About this exercise: Print the lines in the listing below that fall between the line with "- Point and" and the line with "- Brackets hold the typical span", those two lines included, exactly as they stand and with nothing else.

Exercise materials:

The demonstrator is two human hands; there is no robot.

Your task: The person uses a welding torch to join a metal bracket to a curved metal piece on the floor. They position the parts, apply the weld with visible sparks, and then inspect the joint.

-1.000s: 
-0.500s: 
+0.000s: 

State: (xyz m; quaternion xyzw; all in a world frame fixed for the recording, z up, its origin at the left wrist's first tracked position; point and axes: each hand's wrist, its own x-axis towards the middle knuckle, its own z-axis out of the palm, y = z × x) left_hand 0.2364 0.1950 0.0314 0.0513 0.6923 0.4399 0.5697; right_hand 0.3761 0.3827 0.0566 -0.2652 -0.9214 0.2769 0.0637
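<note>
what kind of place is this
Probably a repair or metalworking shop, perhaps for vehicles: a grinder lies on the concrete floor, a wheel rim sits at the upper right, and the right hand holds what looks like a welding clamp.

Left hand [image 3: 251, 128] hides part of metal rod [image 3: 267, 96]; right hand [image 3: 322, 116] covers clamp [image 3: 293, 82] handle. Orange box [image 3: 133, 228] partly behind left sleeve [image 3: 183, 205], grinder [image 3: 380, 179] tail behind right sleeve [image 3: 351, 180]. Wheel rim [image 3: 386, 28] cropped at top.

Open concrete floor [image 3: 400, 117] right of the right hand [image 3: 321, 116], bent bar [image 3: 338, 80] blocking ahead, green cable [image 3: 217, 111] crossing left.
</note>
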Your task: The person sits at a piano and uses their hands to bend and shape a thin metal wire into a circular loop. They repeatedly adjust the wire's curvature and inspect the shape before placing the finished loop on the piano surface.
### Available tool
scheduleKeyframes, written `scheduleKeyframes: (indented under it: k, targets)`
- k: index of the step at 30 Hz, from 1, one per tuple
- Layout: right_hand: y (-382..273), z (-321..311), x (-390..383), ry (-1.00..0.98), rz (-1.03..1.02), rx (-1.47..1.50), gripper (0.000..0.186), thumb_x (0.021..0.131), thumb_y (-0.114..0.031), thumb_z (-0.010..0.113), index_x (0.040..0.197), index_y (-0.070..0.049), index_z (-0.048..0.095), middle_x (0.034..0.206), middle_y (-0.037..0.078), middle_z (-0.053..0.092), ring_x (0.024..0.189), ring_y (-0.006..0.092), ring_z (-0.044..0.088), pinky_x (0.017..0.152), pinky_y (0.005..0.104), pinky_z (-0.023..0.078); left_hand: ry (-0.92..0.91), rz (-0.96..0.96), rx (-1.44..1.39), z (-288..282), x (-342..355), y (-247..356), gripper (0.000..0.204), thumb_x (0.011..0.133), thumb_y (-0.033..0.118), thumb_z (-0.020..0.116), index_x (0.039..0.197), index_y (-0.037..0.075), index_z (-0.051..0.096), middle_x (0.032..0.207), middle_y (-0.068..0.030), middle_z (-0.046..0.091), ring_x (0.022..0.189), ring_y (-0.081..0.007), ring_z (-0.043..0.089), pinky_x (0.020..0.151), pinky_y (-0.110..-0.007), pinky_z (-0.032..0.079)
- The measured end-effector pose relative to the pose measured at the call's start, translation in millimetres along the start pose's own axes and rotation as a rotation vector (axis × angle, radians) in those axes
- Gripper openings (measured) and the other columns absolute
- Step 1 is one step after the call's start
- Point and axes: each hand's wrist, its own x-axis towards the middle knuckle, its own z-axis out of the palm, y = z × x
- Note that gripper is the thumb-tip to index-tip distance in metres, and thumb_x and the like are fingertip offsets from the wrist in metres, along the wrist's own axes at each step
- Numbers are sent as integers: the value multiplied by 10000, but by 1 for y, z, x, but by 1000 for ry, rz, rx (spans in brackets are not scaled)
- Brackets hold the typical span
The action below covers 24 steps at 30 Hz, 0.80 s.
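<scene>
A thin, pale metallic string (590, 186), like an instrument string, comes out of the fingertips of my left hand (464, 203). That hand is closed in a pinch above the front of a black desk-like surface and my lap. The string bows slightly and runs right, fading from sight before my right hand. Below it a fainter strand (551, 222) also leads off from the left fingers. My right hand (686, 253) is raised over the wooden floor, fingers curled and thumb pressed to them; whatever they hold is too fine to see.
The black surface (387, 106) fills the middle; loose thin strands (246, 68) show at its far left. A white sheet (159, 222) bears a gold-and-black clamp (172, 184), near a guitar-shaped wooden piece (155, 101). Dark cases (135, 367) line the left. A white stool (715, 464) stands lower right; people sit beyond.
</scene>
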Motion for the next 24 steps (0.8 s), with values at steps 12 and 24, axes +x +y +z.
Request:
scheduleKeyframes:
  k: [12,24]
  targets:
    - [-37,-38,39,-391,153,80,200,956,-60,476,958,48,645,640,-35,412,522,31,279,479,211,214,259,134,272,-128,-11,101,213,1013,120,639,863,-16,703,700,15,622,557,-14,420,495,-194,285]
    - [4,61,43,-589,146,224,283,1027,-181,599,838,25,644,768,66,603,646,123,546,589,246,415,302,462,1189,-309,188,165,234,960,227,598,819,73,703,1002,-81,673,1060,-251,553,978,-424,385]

Exercise answer:
- Point and axes: each hand's wrist, its own x-axis towards the middle knuckle, its own z-axis out of the palm, y = z × x
- Note that gripper is the thumb-tip to index-tip distance in metres, and thumb_x and the like are fingertip offsets from the wrist in metres, along the wrist's own axes at each step
- Numbers are sent as integers: the value multiplied by 10000, but by 1 for y, z, x, but by 1000 for ry, rz, rx (spans in brackets are not scaled)
- Brackets hold the typical span

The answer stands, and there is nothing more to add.